# TASK REQUIREMENTS
What's wanted is the full listing, reproduced exactly.
(DATASET CONTENT begins)
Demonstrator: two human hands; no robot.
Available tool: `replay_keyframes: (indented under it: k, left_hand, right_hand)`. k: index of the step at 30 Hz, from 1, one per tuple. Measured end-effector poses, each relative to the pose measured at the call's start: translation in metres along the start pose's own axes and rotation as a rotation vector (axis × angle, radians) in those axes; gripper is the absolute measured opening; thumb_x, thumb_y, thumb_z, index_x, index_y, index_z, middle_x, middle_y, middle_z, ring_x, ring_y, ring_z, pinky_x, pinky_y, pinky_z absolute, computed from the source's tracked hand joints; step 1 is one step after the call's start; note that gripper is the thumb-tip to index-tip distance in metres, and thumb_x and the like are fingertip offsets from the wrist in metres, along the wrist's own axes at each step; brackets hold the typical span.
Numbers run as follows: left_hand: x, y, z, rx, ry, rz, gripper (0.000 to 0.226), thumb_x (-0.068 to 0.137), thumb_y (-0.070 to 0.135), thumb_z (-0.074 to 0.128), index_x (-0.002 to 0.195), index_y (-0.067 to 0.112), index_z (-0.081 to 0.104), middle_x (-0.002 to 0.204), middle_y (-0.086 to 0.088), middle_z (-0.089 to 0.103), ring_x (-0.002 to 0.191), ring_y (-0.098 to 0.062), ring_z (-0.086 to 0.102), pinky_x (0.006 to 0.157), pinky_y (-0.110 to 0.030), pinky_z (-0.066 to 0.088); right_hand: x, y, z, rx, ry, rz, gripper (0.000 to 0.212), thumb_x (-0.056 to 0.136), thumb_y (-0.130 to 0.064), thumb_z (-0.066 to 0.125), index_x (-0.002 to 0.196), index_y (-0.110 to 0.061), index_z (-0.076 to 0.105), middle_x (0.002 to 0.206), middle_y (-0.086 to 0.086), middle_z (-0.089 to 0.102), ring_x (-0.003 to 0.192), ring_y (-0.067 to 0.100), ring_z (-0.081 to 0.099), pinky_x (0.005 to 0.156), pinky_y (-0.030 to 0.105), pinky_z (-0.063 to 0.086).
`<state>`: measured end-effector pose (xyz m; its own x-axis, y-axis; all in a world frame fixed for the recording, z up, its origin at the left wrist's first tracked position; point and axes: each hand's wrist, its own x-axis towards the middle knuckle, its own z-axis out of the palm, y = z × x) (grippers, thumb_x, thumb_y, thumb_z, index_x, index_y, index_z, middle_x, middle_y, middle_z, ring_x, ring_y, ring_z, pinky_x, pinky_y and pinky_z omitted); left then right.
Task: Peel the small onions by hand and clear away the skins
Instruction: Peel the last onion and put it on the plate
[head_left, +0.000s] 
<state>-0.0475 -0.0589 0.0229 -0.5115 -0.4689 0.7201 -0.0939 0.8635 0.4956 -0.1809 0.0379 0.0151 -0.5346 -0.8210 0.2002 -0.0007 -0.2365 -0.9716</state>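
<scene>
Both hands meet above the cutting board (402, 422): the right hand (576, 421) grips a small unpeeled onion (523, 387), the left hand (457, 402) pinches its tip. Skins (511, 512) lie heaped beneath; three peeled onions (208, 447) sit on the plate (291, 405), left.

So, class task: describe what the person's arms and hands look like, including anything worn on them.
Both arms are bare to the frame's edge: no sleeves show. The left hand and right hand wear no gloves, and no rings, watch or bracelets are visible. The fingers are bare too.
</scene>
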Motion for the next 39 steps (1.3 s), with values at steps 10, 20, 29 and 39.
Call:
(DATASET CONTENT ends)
# WRITTEN SOLUTION
Demonstrator: two human hands; no robot.
Available tool: `replay_keyframes: (indented under it: k, left_hand, right_hand)`. k: index of the step at 30 Hz, from 1, one per tuple. Measured end-effector poses, each relative to the pose measured at the call's start: translation in metres along the start pose's own axes and rotation as a rotation vector (axis × angle, radians) in those axes; gripper is the absolute measured opening; thumb_x, thumb_y, thumb_z, index_x, index_y, index_z, middle_x, middle_y, middle_z, ring_x, ring_y, ring_z, pinky_x, pinky_y, pinky_z absolute, computed from the source's tracked hand joints; step 1 is one step after the call's start; note that gripper is the thumb-tip to index-tip distance in metres, and thumb_x and the like are fingertip offsets from the wrist in metres, along the wrist's own axes at each step; brackets hold the typical span.
Numbers run as follows: left_hand: x, y, z, rx, ry, rz, gripper (0.000 to 0.226), thumb_x (-0.068 to 0.137), thumb_y (-0.070 to 0.135), thumb_z (-0.074 to 0.128), index_x (-0.002 to 0.195), index_y (-0.067 to 0.112), index_z (-0.081 to 0.104), middle_x (-0.002 to 0.204), middle_y (-0.086 to 0.088), middle_z (-0.089 to 0.103), ring_x (-0.002 to 0.191), ring_y (-0.098 to 0.062), ring_z (-0.086 to 0.102), pinky_x (0.006 to 0.157), pinky_y (-0.110 to 0.030), pinky_z (-0.066 to 0.088); right_hand: x, y, z, rx, ry, rz, gripper (0.000 to 0.212), thumb_x (-0.056 to 0.136), thumb_y (-0.130 to 0.064), thumb_z (-0.066 to 0.125), index_x (-0.002 to 0.196), index_y (-0.110 to 0.061), index_z (-0.076 to 0.105), middle_x (0.002 to 0.206), middle_y (-0.086 to 0.086), middle_z (-0.089 to 0.102), ring_x (-0.003 to 0.192), ring_y (-0.067 to 0.100), ring_z (-0.081 to 0.099), pinky_x (0.005 to 0.156), pinky_y (-0.030 to 0.105), pinky_z (-0.063 to 0.086).
`<state>`: measured end-effector pose (xyz m; its own x-axis, y-axis; all in a world frame fixed for the recording, z up, its origin at the left wrist's first tracked position; point and axes: each hand's wrist, its own x-axis towards the middle knuckle, its own z-axis out of the palm, y = z × x) (grippers, thumb_x, thumb_y, thumb_z, index_x, index_y, index_z, middle_x, middle_y, middle_z, ring_x, ring_y, ring_z, pinky_x, pinky_y and pinky_z omitted); left then right.
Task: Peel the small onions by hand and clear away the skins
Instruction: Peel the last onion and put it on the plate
[head_left, +0.000s] 
<state>-0.0475 -0.0589 0.0229 -0.5115 -0.4689 0.7201 -0.0939 0.8635 0.4956 -0.1809 0.0379 0.0151 -0.5346 -0.8210 0.2002 -0.0007 -0.2365 -0.9716</state>
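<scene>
Both hands meet above the cutting board (402, 422): the right hand (576, 421) grips a small unpeeled onion (523, 387), the left hand (457, 402) pinches its tip. Skins (511, 512) lie heaped beneath; three peeled onions (208, 447) sit on the plate (291, 405), left.

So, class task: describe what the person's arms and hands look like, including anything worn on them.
Both arms are bare to the frame's edge: no sleeves show. The left hand and right hand wear no gloves, and no rings, watch or bracelets are visible. The fingers are bare too.
</scene>
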Motion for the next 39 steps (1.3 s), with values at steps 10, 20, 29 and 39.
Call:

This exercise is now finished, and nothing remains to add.